• SOURCE MATERIAL:
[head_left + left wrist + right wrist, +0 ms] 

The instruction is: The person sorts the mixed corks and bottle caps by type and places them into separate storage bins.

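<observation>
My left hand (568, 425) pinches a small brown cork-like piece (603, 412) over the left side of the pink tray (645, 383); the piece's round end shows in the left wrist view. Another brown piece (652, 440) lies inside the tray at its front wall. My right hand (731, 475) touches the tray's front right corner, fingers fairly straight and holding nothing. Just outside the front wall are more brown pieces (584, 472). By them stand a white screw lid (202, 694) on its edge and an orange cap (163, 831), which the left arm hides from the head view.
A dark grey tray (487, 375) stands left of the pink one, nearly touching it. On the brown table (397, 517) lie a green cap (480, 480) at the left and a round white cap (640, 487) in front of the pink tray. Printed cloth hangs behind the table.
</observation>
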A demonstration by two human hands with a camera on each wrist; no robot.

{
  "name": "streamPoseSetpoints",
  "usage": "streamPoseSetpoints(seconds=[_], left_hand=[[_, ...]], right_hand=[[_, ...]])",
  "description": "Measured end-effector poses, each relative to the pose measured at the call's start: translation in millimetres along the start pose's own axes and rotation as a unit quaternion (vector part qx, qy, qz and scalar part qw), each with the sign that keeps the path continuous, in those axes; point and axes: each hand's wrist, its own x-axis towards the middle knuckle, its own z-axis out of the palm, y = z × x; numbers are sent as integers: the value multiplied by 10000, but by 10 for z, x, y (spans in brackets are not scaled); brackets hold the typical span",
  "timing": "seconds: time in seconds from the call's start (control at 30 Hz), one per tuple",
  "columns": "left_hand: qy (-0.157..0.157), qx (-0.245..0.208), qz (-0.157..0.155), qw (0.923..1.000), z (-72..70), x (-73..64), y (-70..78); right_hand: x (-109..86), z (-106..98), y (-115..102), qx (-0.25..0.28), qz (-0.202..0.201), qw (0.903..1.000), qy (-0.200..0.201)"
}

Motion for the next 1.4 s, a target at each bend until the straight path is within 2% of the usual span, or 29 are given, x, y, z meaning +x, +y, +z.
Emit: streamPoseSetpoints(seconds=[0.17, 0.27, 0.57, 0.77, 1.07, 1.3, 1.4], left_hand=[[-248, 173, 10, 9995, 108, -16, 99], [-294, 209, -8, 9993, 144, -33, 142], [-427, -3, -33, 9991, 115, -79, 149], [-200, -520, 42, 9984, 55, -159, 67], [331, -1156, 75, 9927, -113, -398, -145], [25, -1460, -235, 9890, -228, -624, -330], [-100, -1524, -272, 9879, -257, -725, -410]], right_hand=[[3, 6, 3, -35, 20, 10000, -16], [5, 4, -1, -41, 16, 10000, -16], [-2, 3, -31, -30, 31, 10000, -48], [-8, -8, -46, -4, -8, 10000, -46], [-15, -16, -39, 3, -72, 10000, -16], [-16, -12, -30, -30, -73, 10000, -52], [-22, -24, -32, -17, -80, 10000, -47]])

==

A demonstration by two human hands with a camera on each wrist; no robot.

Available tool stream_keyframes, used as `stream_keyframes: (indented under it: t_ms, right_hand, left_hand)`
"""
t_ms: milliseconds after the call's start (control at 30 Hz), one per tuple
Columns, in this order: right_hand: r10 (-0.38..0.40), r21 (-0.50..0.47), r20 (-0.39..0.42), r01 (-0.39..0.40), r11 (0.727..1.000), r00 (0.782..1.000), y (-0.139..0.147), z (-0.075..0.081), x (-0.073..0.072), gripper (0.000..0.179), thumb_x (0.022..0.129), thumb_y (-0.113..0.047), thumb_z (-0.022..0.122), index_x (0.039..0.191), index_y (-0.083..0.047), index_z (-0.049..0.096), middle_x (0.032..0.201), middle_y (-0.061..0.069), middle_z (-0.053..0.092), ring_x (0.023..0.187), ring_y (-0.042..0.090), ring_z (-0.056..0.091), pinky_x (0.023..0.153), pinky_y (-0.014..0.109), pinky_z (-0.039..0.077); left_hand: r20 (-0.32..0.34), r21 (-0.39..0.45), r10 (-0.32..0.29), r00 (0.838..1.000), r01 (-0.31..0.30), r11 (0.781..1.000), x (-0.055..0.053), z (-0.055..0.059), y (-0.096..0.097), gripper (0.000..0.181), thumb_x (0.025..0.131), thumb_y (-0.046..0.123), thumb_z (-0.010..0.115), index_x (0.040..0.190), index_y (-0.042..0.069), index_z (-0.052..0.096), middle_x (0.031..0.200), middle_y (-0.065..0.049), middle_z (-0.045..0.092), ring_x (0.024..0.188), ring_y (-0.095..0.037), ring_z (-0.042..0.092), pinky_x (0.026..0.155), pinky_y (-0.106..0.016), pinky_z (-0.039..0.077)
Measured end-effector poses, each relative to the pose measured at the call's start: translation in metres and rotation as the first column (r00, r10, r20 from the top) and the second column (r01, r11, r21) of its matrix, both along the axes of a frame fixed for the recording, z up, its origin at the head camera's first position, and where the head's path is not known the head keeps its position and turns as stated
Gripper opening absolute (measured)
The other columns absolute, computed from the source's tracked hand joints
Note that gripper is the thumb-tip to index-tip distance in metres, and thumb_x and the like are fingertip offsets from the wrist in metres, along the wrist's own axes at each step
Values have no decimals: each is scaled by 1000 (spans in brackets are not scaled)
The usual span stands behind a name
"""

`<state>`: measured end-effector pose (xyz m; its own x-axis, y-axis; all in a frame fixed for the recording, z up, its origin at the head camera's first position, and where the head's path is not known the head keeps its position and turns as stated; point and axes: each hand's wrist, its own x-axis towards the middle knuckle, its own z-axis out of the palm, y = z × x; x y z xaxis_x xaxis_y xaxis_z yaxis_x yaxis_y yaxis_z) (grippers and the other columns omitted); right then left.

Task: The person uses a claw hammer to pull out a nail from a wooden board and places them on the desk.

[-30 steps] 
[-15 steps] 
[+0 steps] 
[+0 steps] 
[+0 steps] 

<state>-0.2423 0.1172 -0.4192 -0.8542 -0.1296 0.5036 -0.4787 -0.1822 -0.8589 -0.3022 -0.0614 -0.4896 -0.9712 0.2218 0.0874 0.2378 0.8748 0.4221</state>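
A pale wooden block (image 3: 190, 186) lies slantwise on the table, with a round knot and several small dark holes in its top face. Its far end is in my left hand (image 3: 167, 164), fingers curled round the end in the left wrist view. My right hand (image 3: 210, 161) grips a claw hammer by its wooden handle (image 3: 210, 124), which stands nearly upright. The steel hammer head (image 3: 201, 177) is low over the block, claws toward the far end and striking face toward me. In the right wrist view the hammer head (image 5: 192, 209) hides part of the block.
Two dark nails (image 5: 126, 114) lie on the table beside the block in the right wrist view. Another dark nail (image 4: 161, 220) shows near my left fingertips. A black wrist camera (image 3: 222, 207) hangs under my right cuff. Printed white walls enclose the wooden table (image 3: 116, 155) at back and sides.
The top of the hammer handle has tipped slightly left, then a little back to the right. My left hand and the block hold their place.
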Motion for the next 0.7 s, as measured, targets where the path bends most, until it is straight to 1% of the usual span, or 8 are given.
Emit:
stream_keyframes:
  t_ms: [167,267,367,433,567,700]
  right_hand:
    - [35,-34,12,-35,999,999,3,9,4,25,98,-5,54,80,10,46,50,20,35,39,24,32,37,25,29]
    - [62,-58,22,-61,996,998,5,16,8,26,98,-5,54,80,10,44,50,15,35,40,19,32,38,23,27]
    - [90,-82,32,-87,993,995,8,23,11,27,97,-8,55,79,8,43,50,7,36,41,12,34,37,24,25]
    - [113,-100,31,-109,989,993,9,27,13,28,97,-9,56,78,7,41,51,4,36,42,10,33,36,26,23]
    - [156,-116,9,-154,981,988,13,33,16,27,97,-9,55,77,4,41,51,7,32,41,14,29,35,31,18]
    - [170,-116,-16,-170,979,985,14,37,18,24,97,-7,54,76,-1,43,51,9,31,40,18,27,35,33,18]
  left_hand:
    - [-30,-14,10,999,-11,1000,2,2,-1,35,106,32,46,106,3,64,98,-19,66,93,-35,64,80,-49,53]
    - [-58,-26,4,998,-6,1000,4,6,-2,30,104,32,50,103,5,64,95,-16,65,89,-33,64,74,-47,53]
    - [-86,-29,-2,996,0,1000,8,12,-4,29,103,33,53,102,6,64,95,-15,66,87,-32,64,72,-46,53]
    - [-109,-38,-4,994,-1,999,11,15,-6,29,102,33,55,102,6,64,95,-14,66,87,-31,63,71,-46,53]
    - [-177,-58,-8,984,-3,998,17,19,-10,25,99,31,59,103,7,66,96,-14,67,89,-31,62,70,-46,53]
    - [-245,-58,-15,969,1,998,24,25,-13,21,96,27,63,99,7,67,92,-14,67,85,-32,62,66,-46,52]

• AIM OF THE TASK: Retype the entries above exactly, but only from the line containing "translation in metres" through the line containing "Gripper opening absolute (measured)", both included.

• ANSWER AREA:
Measured end-effector poses, each relative to the pose measured at the call's start: translation in metres and rotation as the first column (r00, r10, r20 from the top) and the second column (r01, r11, r21) of its matrix, both along the axes of a frame fixed for the recording, z up, its origin at the head camera's first position, and where the head's path is not known the head keeps its position and turns as stated
Gripper opening absolute (measured)

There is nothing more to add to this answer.